* _Task details_: Please copy each line below that contains the string "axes".
◆ ◆ ◆
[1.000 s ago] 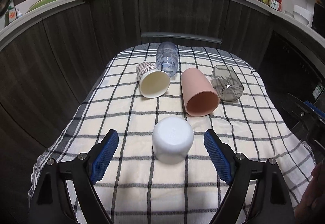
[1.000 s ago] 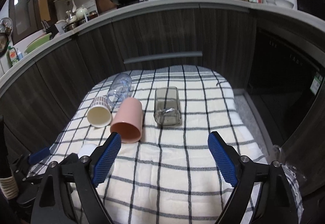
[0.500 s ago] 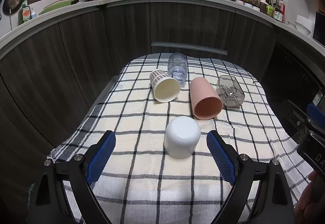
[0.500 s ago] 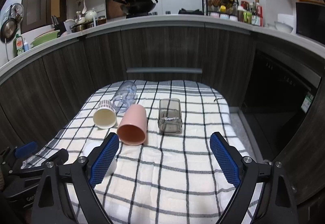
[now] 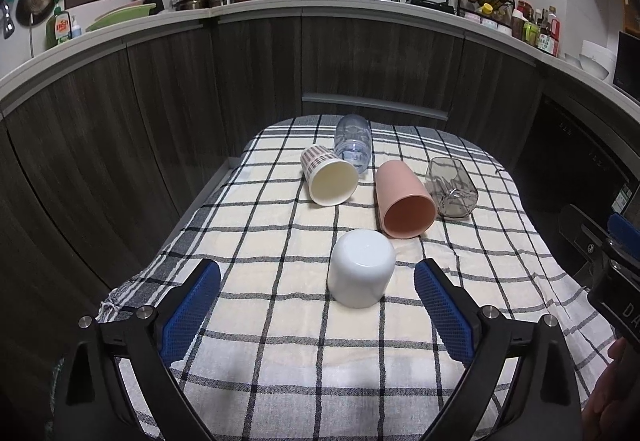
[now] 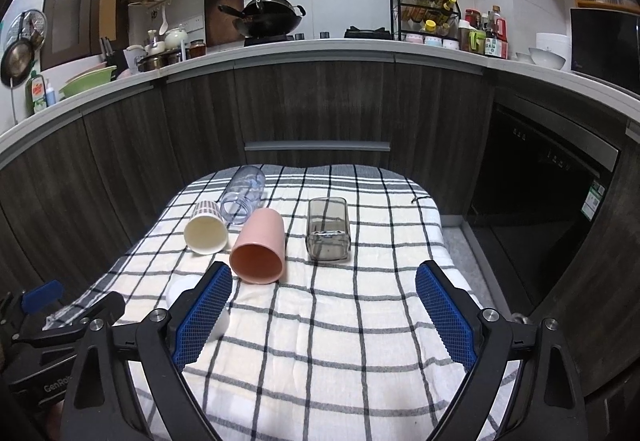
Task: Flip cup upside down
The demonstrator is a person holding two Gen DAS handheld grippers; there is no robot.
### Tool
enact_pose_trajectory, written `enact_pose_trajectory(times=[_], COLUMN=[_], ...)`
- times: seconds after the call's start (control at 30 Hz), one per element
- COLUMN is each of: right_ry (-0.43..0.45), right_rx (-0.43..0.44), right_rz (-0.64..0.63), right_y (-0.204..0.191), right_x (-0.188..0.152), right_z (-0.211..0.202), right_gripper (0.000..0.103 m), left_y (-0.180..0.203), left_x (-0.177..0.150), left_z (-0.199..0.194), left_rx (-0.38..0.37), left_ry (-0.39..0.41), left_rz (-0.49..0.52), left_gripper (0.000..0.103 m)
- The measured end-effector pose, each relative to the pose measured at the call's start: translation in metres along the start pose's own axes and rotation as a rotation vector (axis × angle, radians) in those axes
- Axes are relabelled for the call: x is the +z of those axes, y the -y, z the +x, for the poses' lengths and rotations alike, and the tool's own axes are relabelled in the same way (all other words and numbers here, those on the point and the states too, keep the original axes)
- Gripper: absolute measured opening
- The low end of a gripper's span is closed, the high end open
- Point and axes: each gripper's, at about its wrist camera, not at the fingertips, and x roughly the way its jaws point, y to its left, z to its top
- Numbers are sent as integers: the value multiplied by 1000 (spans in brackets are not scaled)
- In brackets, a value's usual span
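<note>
Left wrist view: we find the left gripper (image 5: 316, 305) with jaws wide and empty, set short of the white cup (image 5: 361, 267), which stands mouth-down on the checked cloth (image 5: 256, 225) of the table. The right gripper (image 6: 323, 307) likewise has jaws wide, holding nothing. Beyond the white cup lie the pink cup (image 5: 404, 199), striped paper cup (image 5: 329, 180), clear bottle (image 5: 353, 142) and smoky glass (image 5: 452, 188), all on their sides. We judge one flip complete; the next move calls for gripping a lying cup across its wall.
</note>
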Motion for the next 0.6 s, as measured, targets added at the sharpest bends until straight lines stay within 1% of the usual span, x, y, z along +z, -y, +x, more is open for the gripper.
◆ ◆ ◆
* _Task result_:
- The measured end-effector pose, each relative to the pose measured at the call's start: translation in metres along the start pose's own axes and rotation as a rotation vector (axis × angle, radians) in those axes
- Axes are relabelled for the call: x is the +z of those axes, y the -y, z the +x, for the poses' lengths and rotations alike, and the tool's own axes are relabelled in the same way (all other words and numbers here, those on the point and the states too, keep the original axes)
- Point and axes: each gripper's, at about its wrist camera, not at the fingertips, and x roughly the way its jaws point, y to its left, z to its top

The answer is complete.